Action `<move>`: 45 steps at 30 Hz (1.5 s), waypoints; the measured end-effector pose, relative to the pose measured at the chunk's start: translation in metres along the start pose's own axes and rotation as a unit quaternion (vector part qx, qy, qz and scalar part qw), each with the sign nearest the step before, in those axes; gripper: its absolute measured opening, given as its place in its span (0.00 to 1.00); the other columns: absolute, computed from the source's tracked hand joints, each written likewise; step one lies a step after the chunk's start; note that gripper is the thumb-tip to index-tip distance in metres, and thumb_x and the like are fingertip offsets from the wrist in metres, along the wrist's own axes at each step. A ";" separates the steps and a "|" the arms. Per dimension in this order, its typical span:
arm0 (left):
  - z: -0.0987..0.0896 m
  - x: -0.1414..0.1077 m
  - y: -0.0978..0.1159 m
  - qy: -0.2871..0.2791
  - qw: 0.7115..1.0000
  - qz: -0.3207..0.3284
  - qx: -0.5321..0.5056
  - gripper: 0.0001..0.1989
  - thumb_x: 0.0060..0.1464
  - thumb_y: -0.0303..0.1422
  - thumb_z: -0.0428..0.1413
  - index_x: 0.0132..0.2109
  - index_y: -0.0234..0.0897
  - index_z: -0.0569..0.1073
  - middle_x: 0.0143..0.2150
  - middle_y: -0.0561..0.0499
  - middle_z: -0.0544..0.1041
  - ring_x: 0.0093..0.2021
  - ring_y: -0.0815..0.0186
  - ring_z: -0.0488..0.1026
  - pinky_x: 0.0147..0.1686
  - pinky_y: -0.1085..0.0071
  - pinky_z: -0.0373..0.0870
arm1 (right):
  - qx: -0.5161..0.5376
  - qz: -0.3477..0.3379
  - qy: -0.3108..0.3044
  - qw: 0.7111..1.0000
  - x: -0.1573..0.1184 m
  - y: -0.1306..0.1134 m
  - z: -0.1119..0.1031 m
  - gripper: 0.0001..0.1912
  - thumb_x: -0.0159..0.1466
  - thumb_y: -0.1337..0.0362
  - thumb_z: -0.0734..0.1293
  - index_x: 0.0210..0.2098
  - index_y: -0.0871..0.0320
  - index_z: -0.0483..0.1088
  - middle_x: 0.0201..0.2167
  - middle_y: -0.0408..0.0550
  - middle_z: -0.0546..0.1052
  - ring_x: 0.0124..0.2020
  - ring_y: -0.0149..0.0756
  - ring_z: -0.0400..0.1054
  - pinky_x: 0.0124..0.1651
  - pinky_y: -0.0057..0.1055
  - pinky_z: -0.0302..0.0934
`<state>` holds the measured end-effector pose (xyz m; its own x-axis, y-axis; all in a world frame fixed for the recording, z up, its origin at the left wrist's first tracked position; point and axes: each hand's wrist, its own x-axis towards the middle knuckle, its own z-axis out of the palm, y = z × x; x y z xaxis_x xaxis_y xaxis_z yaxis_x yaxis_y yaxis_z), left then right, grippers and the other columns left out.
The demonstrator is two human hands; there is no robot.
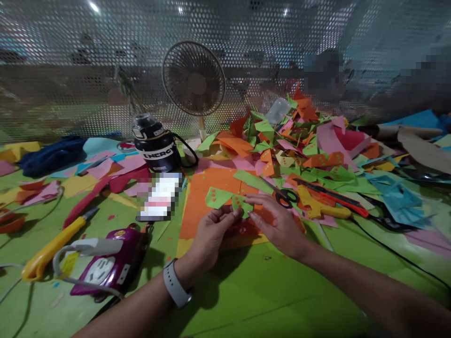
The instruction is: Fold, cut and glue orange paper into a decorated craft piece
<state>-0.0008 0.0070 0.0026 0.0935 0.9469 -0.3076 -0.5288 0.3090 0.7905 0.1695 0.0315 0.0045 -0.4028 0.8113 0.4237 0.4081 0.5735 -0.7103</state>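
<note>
A small green paper piece with orange dots [241, 204] is pinched between the thumb and fingers of my left hand [214, 232]. My right hand [278, 225] is at the right side of that piece, its fingers apart and the fingertips at or very near the paper's edge. Just left of it, another green dotted piece [217, 198] lies on an orange sheet [200, 188]. Black-handled scissors [287, 197] rest beyond my right hand, beside a yellow glue gun [317, 205].
A pile of cut paper [275, 136] covers the back right. Behind the sheet stand a fan [193, 80] and a dark bottle [155, 148]. A phone [162, 197], a purple power strip [112, 258] and a yellow-handled tool [56, 246] lie at the left.
</note>
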 end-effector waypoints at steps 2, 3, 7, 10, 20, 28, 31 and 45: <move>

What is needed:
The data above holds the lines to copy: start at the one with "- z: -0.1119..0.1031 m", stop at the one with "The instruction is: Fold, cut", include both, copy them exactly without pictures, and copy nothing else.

Result of the task:
  - z: -0.1119..0.1031 m
  - gripper: 0.0001..0.1912
  - thumb_x: -0.0159..0.1466
  - thumb_y: -0.1337..0.0362
  - thumb_z: -0.0734..0.1293
  - index_x: 0.0210..0.2098
  - index_y: -0.0871..0.0320
  - index_z: -0.0483..0.1088
  - middle_x: 0.0201..0.2167
  - middle_y: -0.0408..0.0550
  - middle_z: -0.0546..0.1052
  - ring_x: 0.0124..0.2020
  - ring_y: -0.0149..0.0756
  - ring_z: -0.0400..0.1054
  - pinky_x: 0.0124..0.1651
  - pinky_y: -0.0057..0.1055
  - pinky_z: -0.0302..0.0934
`<state>` holds the measured end-effector pose (xyz m; its own x-axis, y-axis; all in a world frame fixed for the recording, z up, its origin at the left wrist's first tracked position; point and axes: each hand's wrist, its own x-axis towards the middle knuckle, its own z-axis out of the palm, y = z × x; x y z xaxis_x xaxis_y xaxis_z yaxis_x yaxis_y yaxis_z), left then right, grippers and the other columns left out.
The demonstrator is two human hands; there is no robot.
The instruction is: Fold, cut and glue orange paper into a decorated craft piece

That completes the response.